I’m someone who is almost (maybe a topic for later) completely unconcerned with the move toward online mediums for news and information. It’s how I grew up for the most part.

Even though I take random leaves of absences here (sorry, will really try not to!), I have become somewhat of a prolific spewer-of-words over recent years thanks in large part to my connection with the Capital Weather Gang. Outside my fortune of having several op-eds in the New York Times, both co-authored by my boss and myself, and one on my own, the majority of my thoughts are housed online only.  As a writer, it doesn’t bother me. I know that more and more people get their primary information through the Web. It is what it is.

But there is still something about buying a paper and opening it up and seeing/understanding the work that goes into it all. A blog post can be put together and published in no time (sometimes it’s apparent the author should have spent more time!). But the daily paper — even if it contains old news — is a truly complete and thought-provoking product that online outlets have yet to be able to fully copy.

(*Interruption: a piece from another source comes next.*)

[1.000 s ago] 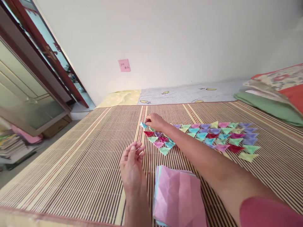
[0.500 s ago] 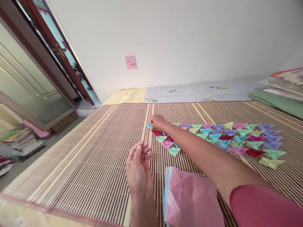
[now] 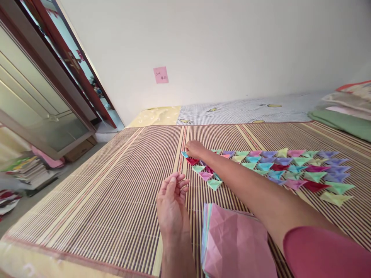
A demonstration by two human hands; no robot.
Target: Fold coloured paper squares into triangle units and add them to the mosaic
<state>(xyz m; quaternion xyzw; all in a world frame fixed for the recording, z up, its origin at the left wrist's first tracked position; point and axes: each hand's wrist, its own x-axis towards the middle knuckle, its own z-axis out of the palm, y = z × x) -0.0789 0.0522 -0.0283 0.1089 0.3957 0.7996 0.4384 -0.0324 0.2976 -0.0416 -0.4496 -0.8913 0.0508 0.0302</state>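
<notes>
Rows of small folded paper pieces in many colours lie on a striped bamboo mat point(image 3: 116, 193). My right hand point(image 3: 194, 150) reaches to the far left end of the rows, fingers curled at a small blue folded piece point(image 3: 184, 154); its fingertips are hidden, so its grip is unclear. Just in front of it is a red folded piece point(image 3: 192, 161). My left hand point(image 3: 173, 200) is raised palm up, fingers loosely bent and apart, holding nothing. To its right lies a stack of creased paper sheets point(image 3: 237, 243), pink on top.
Folded cloths point(image 3: 344, 116) are piled at the far right. A pink note point(image 3: 160, 75) is on the wall behind the mat. At the left are a glass-panelled door point(image 3: 37, 96) and a stack of books point(image 3: 27, 170).
The view has shifted slightly. Both hands keep nearly the same pose and place over the mat, and the folded pieces keep their arrangement.
</notes>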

After plenty of recent complaining about how social media is ruining the world for “real” photographers, I spent the last week buying a new camera and then this weekend finally getting out to take some photos following an extended break.

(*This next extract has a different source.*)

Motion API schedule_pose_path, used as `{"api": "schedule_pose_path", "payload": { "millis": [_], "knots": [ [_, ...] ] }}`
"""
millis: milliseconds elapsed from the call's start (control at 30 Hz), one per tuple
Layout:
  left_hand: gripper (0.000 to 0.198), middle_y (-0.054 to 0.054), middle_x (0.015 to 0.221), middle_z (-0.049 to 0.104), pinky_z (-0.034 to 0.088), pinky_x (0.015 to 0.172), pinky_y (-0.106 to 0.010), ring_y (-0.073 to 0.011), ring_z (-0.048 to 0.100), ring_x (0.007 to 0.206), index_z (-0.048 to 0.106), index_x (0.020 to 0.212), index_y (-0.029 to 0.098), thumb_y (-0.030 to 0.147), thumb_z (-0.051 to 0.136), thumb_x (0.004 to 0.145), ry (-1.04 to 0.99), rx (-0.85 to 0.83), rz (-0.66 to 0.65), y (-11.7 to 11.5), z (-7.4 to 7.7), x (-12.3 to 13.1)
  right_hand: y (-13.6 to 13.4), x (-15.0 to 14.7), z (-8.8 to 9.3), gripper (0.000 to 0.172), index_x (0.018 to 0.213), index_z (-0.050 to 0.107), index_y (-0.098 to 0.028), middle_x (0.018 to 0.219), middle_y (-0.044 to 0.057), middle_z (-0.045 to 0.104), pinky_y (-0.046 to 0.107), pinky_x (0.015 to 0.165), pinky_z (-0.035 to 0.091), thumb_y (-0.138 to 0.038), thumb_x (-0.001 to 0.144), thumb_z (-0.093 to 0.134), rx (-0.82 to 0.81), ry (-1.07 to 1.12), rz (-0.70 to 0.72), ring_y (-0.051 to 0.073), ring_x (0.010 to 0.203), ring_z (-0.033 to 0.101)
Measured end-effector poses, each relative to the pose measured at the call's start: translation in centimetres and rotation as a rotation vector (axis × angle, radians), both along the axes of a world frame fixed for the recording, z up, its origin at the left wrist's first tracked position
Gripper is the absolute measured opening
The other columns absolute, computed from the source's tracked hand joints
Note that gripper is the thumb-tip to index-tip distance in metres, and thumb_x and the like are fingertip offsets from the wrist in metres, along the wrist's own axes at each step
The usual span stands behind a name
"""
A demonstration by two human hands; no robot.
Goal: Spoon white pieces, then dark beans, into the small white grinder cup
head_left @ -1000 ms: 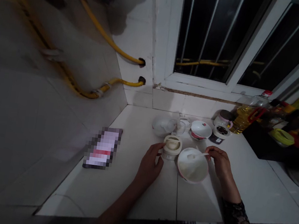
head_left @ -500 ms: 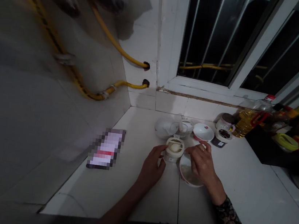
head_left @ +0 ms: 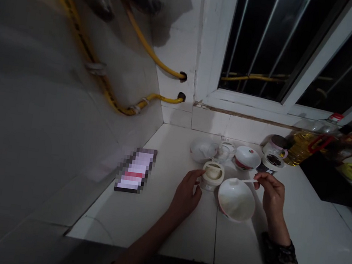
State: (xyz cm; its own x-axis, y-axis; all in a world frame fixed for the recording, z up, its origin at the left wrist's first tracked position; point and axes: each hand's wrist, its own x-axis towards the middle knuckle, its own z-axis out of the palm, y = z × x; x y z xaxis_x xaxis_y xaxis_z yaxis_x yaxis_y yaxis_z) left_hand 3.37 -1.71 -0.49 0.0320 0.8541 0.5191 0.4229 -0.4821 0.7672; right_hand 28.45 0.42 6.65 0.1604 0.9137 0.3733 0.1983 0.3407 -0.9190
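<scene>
My left hand (head_left: pixel 187 193) steadies a small cream-coloured seasoning jar (head_left: pixel 211 185), fingers and thumb curled against its left side. Inside the jar, pale contents show; its clear lid appears tipped back behind it. My right hand (head_left: pixel 272 195) pinches the handle of a small white spoon (head_left: pixel 247 181). The spoon's head hangs over the far-left rim of a white bowl (head_left: pixel 249 197), just right of the jar. Pale, whitish material lies in that bowl, but I cannot tell exactly what it is.
Behind the jar stand a clear bowl (head_left: pixel 198 150) and a red-patterned bowl (head_left: pixel 247 157). A dark-filled jar (head_left: pixel 272 163), an oil bottle (head_left: pixel 300 148) and a black box (head_left: pixel 322 179) stand right. A phone (head_left: pixel 137 170) lies left. Yellow pipe (head_left: pixel 104 83) runs along the wall.
My right hand has moved right, from beside the jar and over the bowl, bringing the spoon into clear sight. My left hand stays at the jar. The whole view has shifted slightly.
</scene>
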Motion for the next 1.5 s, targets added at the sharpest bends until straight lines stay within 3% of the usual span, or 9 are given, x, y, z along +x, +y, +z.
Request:
{"api": "schedule_pose_path", "payload": {
  "millis": [100,233,333,500,833,1033,1267,1400,1500],
  "knots": [
    [0.056,-0.007,0.119,0.058,0.058,0.084,-0.033,-0.0179,0.060,0.105,0.053,0.124,0.022,0.002,0.044,0.072,0.000,-0.013,-0.006,0.0,0.1,-0.1,0.2,1.1,0.1,0.014,0.060,0.064,-0.021,0.050,-0.002,0.053,0.028,0.054,0.036,-0.027,0.070,0.057,-0.073,-0.173,0.050,0.015,0.051,0.047],
    [0.055,-0.008,0.119,0.059,0.059,0.084,-0.033,-0.0184,0.060,0.106,0.053,0.123,0.022,0.002,0.044,0.073,0.003,-0.006,0.000,0.0,0.1,-0.1,0.2,1.3,-0.2,0.016,0.063,0.067,-0.022,0.065,0.003,0.065,0.034,0.071,0.041,-0.023,0.070,0.053,-0.011,-0.531,0.093,0.021,0.071,0.055],
    [0.054,-0.007,0.117,0.059,0.059,0.083,-0.033,-0.0179,0.061,0.104,0.053,0.122,0.022,0.002,0.044,0.073,-0.005,0.009,0.010,0.1,0.0,0.0,-0.1,0.3,-0.6,0.018,0.065,0.067,-0.023,0.069,0.004,0.067,0.036,0.080,0.040,-0.020,0.072,0.050,0.010,-0.643,0.174,0.024,0.083,0.055],
    [0.052,-0.007,0.117,0.059,0.060,0.083,-0.032,-0.0175,0.062,0.103,0.054,0.122,0.022,0.003,0.044,0.074,0.006,0.012,0.003,0.0,0.1,-0.1,-0.5,-1.2,-0.8,0.020,0.064,0.065,-0.023,0.058,0.002,0.059,0.032,0.071,0.041,-0.018,0.071,0.047,-0.098,-0.543,0.329,0.022,0.077,0.055],
    [0.052,-0.008,0.119,0.059,0.060,0.082,-0.033,-0.0182,0.062,0.105,0.052,0.123,0.022,0.005,0.045,0.075,0.012,0.023,-0.004,0.1,-0.1,-0.3,0.2,-0.4,-0.8,0.016,0.058,0.061,-0.022,0.050,-0.002,0.048,0.028,0.058,0.035,-0.023,0.065,0.046,-0.170,-0.385,0.189,0.016,0.055,0.046],
    [0.052,-0.008,0.119,0.059,0.060,0.082,-0.033,-0.0185,0.061,0.106,0.053,0.123,0.022,0.004,0.044,0.074,0.021,0.020,-0.006,0.1,0.0,-0.3,0.1,-0.5,-1.0,0.017,0.058,0.061,-0.022,0.052,-0.001,0.051,0.029,0.062,0.038,-0.021,0.064,0.045,-0.166,-0.439,0.173,0.018,0.063,0.050],
    [0.054,-0.008,0.119,0.059,0.060,0.082,-0.033,-0.0183,0.062,0.104,0.052,0.123,0.022,0.004,0.044,0.073,0.023,0.013,-0.002,0.1,0.1,-0.2,0.1,-0.5,-1.1,0.018,0.059,0.062,-0.024,0.060,0.003,0.062,0.036,0.079,0.039,-0.023,0.069,0.046,-0.082,-0.585,0.118,0.024,0.081,0.053],
    [0.054,-0.007,0.119,0.059,0.060,0.083,-0.033,-0.0185,0.062,0.105,0.052,0.123,0.022,0.003,0.045,0.074,0.036,0.010,0.006,0.1,0.0,-0.3,0.0,-1.0,-1.1,0.018,0.059,0.062,-0.024,0.053,0.001,0.058,0.037,0.081,0.038,-0.022,0.069,0.046,-0.074,-0.572,0.164,0.023,0.077,0.054],
    [0.053,-0.008,0.119,0.059,0.060,0.082,-0.033,-0.0182,0.062,0.103,0.052,0.123,0.022,0.004,0.045,0.075,0.030,0.021,0.007,0.1,-0.1,-0.3,-0.1,-1.4,-1.1,0.018,0.059,0.062,-0.024,0.048,0.000,0.054,0.033,0.073,0.040,-0.023,0.068,0.046,-0.127,-0.481,0.224,0.021,0.069,0.054]
  ]
}}
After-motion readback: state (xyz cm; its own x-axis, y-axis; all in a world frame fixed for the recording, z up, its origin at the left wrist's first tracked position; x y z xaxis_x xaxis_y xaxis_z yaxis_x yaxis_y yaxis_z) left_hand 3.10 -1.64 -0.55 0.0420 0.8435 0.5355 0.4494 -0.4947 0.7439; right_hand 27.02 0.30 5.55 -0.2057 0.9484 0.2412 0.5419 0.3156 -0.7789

It was my “last” (not really, but perhaps in full) photo shoot with the Canon 40D. It was sentimental. I made a blog post. Then an editor for the Post decided it would make a good piece for print (at least sans 20 pictures!).

Either way, there it was when I opened the paper today. My little story about how Washington can feel quaint and outdoorsy — all book-ended by two of the photos I took. A nice spread too, lots of page! By late in the day, I received an e-mail from a happy father who just watched his daughter get married this weekend. He saw the photos in the paper and wanted to send one of his own cherished memories over. It had beautiful orange trees behind the blissful couple.  A weekend to remember for sure… we’re already reminiscing just a few days later.

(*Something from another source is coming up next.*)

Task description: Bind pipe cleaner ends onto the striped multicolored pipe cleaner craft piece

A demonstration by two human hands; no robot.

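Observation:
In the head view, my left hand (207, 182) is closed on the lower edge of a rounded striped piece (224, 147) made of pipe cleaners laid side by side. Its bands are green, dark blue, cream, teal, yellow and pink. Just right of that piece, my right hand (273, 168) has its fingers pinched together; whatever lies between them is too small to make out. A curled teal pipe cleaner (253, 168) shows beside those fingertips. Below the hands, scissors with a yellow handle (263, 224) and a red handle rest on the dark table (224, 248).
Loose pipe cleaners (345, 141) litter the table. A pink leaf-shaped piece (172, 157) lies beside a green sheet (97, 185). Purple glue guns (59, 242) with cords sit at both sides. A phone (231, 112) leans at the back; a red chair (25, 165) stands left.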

Yeah, print still matters.

 

2 Responses to Print still matters…

  1. Liked your pics of Rock Creek Park in late day, but I’m a purist when it comes to daylight & trees. Late day beefs up the reds! Anyway, you might like my time lapse photos of seasonal foliage changes at cpacker.org/trees.

  2. islivingston says:

    Yeah, late day will help with saturation for sure though I’d say I’m a purist too. The pics are basically as is from the camera with the usual levels/contrast minor work. Particularly the last in the set on WaPo are probably redder than normal as it was right at sunset and there were some pink clouds overhead helping add to the color. Thanks for the link, I took a quick look — will do more in depth later today.